EXERCISE BRIEF ->
Find how many lines of the listing include the string "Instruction", and report only that figure.

EXTRACTED RECORDS ->
━━━━━━━━━━━━━━━━

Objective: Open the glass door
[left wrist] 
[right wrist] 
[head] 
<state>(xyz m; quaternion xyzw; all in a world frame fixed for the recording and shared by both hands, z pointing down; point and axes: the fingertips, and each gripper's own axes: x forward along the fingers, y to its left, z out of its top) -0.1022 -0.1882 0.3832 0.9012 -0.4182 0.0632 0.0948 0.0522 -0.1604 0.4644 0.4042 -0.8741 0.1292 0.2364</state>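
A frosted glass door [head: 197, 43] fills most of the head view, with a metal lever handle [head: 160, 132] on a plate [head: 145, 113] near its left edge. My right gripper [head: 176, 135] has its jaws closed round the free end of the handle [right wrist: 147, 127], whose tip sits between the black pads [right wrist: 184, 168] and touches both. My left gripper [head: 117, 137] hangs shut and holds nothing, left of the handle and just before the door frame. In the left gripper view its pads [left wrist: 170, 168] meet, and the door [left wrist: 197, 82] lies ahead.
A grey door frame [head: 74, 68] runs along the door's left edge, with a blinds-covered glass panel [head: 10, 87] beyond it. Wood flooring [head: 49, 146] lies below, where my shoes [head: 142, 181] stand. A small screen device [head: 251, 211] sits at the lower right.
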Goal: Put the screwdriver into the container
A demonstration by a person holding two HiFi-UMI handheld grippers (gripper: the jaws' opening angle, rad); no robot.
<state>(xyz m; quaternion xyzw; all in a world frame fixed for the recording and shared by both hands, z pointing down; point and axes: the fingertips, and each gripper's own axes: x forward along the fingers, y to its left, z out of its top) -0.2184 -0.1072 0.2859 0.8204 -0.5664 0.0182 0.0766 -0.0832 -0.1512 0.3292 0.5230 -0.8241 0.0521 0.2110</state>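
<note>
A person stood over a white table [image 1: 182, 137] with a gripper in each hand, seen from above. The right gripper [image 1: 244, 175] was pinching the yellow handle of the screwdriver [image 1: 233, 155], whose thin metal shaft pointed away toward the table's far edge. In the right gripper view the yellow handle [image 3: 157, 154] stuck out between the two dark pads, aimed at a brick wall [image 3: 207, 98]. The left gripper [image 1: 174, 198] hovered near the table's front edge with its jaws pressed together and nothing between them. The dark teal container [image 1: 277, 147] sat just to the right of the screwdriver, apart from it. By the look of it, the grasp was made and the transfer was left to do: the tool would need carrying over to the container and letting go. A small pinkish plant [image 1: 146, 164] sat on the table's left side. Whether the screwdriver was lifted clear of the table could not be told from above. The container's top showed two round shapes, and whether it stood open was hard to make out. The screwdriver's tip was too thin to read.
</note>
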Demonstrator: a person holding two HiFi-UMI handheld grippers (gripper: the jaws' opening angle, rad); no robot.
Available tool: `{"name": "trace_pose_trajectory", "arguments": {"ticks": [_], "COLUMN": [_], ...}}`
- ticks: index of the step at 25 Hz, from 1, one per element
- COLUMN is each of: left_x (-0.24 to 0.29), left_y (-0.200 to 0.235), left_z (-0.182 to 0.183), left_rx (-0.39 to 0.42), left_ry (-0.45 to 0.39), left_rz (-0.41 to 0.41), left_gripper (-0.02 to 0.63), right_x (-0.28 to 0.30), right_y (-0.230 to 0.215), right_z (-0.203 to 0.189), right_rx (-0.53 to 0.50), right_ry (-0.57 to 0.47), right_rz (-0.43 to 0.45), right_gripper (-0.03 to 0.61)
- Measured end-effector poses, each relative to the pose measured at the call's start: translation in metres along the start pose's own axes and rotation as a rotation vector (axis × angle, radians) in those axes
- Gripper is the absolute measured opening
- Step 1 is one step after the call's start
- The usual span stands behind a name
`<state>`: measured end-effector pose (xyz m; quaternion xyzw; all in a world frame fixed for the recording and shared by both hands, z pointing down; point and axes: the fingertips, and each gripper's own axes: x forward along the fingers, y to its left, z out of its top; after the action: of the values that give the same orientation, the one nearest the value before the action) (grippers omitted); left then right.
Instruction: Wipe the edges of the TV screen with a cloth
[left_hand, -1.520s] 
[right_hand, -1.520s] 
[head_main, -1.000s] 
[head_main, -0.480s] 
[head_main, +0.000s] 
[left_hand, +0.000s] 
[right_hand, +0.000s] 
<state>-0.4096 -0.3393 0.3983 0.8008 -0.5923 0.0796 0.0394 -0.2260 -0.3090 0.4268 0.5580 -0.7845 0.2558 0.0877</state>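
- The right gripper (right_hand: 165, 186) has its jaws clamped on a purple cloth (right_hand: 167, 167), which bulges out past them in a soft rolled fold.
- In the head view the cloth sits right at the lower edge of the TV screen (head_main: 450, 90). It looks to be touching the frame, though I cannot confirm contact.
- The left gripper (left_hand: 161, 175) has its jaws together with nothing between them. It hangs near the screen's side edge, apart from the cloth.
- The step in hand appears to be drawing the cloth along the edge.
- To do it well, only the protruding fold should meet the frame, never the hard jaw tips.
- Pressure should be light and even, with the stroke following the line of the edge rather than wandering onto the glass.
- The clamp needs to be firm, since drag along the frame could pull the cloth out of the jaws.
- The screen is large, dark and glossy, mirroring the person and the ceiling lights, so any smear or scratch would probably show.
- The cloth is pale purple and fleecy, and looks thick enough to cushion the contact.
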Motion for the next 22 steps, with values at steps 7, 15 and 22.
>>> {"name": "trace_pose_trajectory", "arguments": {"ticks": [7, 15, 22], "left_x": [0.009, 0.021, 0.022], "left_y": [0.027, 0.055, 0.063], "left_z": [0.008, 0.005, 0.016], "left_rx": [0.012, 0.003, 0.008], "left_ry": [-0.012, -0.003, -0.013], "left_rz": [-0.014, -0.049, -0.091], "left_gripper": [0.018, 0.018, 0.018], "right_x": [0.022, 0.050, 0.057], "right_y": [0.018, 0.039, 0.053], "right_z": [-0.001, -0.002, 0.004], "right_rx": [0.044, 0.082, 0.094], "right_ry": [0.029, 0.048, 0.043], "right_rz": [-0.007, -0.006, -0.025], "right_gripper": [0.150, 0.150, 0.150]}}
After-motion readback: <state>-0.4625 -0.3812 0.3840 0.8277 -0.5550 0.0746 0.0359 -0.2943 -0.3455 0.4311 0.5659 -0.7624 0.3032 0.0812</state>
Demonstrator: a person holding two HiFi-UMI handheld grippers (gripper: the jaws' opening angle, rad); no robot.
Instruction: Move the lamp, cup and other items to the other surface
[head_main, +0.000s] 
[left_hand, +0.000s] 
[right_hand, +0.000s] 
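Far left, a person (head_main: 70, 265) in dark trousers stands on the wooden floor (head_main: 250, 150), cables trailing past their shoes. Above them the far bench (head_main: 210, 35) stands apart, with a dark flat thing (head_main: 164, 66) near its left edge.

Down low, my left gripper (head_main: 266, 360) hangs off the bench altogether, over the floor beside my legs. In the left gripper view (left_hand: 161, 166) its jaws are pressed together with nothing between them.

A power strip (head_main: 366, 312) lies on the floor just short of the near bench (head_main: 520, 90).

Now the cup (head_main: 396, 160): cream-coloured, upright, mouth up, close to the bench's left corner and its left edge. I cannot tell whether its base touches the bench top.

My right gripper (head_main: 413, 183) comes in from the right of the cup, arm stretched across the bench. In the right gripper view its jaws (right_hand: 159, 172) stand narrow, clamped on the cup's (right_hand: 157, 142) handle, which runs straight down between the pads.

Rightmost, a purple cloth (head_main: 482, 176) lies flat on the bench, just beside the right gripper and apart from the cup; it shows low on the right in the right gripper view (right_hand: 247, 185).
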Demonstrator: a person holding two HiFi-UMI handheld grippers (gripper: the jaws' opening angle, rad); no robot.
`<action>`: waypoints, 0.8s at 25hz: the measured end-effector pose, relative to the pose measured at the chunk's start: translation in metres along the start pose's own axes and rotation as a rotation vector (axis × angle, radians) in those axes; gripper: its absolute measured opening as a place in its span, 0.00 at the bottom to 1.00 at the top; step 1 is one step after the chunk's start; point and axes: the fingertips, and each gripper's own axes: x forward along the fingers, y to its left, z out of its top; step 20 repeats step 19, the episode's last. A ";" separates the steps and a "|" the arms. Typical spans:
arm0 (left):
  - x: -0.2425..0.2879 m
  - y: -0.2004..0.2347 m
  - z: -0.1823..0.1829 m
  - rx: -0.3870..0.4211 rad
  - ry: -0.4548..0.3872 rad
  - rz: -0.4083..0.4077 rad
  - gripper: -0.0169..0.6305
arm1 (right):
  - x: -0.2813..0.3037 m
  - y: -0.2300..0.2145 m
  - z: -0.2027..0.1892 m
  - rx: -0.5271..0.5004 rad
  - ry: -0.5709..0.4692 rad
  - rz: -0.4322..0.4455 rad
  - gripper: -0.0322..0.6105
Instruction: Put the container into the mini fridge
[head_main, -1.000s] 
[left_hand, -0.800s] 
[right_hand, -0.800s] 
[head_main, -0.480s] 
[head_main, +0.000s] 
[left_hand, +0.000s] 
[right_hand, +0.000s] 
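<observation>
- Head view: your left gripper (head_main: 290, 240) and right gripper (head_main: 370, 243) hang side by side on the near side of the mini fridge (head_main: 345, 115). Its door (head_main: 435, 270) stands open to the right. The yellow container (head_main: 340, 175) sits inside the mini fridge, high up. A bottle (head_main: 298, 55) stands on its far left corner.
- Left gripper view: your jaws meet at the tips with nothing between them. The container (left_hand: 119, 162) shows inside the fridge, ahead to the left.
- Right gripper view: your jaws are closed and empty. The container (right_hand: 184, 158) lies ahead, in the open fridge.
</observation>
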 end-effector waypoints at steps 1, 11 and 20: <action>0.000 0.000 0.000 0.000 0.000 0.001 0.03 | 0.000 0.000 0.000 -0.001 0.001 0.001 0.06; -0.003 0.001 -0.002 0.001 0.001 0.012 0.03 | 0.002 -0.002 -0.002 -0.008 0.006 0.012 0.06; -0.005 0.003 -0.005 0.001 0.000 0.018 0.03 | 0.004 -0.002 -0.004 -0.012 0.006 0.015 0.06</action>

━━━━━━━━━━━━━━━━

WRITTEN SOLUTION ->
3